Here \(X^{T}X\) is denoted as the Gram Matrix and \(X^{T}y\) is denoted as a moment matrix. More intuitively, the Gram matrix captures the correlations among the features and the moment matrix captures the contributions from each feature to the regression outcome.

**Method 2. Direct Matrix Differentiation
**This is the most

*straightforward*way to solve the equation by rewriting \(S(\beta)\) into a simpler form:

\(S(\beta)=(y-X\beta)^{T}(y-X\beta)=y^{T}y-\beta^{T}X^{T}y-y^{T}X\beta+\beta^{T}X^{T}X\beta\\=y^{T}y-2\beta^{T}X^{T}y+\beta^{T}X^{T}X\beta.\)

Differentiate \(S(\beta)\) w.r.t. \(\beta\):

\(-2y^{T}X+\beta^{T}\left ( X^{T}X+\left ( X^{T}X \right )^{T} \right )=-2y^{T}X+2\beta^{T}X^{T}X=0,\)

Solving \(S(\beta)\) gives:

\(\beta=\left ( X^{T}X \right )^{-1}X^{T}y.\)

**Method 3. Matrix Differentiation with Chain-rule
**This is the

*simplest*method for a lazy person, as it takes very little effort to reach the solution. The key is to apply the chain-rule:

\(\frac{\partial S(\beta) }{\partial \beta}=\frac{\partial (y-X\beta)^{T}(y-X\beta) }{\partial (y-X\beta)}\frac{\partial (y-X\beta)}{\partial \beta}=-2(y-X\beta)^{T}X=0,\)

solving \(S(\beta)\) gives:

\(\beta=\left ( X^{T}X \right )^{-1}X^{T}y.\)

This method requires an understanding of matrix differentiation of the quadratic form: \(\frac{\partial x^{T}Wx}{\partial x}= x^{T}(W+W^{T}).\)

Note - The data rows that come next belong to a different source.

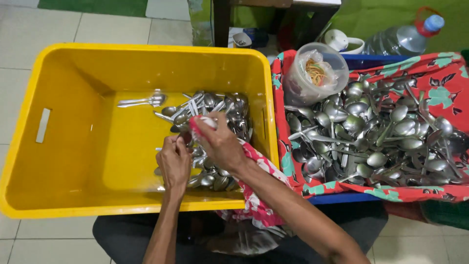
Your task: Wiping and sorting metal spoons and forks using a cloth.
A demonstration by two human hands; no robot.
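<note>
A yellow plastic crate [73, 161] holds a heap of metal spoons [222, 110] along its right side. Over that heap my left hand [173, 164] pinches the end of a spoon whose bowl is hidden. My right hand [222, 144] grips a red and white floral cloth [254, 195] wrapped around that spoon; the cloth trails over the crate's front rim toward my lap. A pair of spoons [141, 101] lies apart at the crate's back.
To the right, a blue tray [342, 198] lined with red floral cloth carries a big pile of spoons [376, 132]. A clear tub [315, 73] with rubber bands, a white cup [342, 40] and a large water bottle [400, 39] stand behind. Tiled floor lies left.
</note>
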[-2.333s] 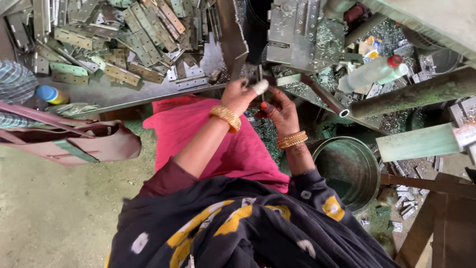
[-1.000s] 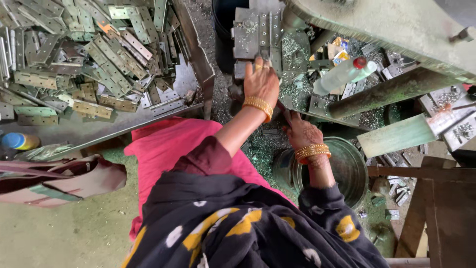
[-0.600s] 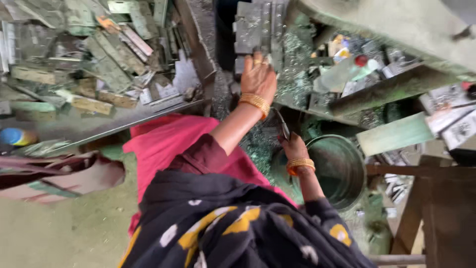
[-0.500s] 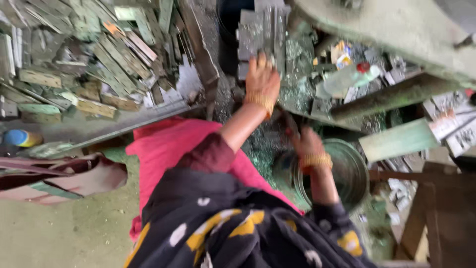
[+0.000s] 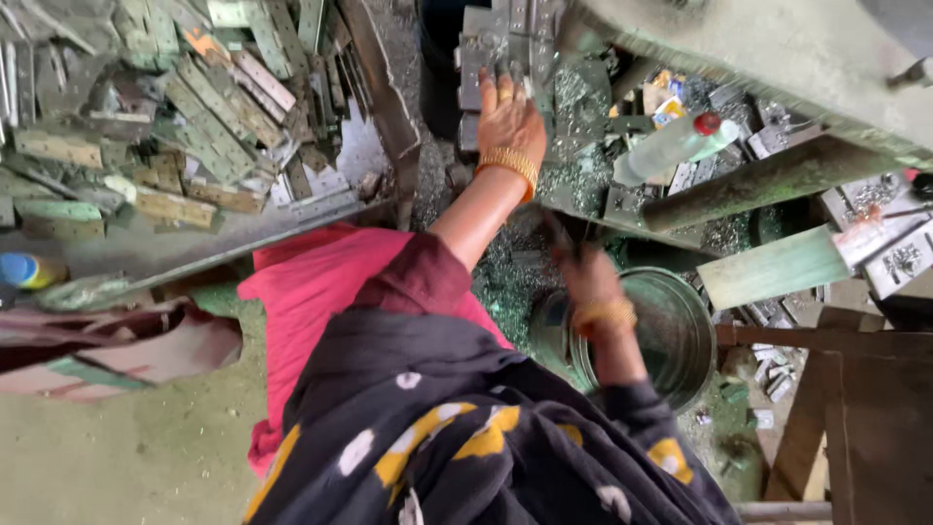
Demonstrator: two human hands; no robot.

**Method 4. Without Matrix Differentiation**

We can rewrite \(S(\beta)\) as following:

\(S(\beta)=\left \langle \beta, \beta \right \rangle-2\left \langle \beta, (X^{T}X)^{-1}X^{T}y \right \rangle+\left \langle (X^{T}X)^{-1}X^{T}y, (X^{T}X)^{-1}X^{T}y \right \rangle+C,\)

where \(\langle \cdot ,\cdot \rangle\) is the inner product defined by

\(

\langle x,y\rangle =x^{\rm {T}}(\mathbf {X} ^{\rm {T}}\mathbf {X} )y.

\)

The idea is to rewrite \(S(\beta)\) into the form of \(S(\beta)=(x-a)^2+b\) such that \(x\) can be solved exactly.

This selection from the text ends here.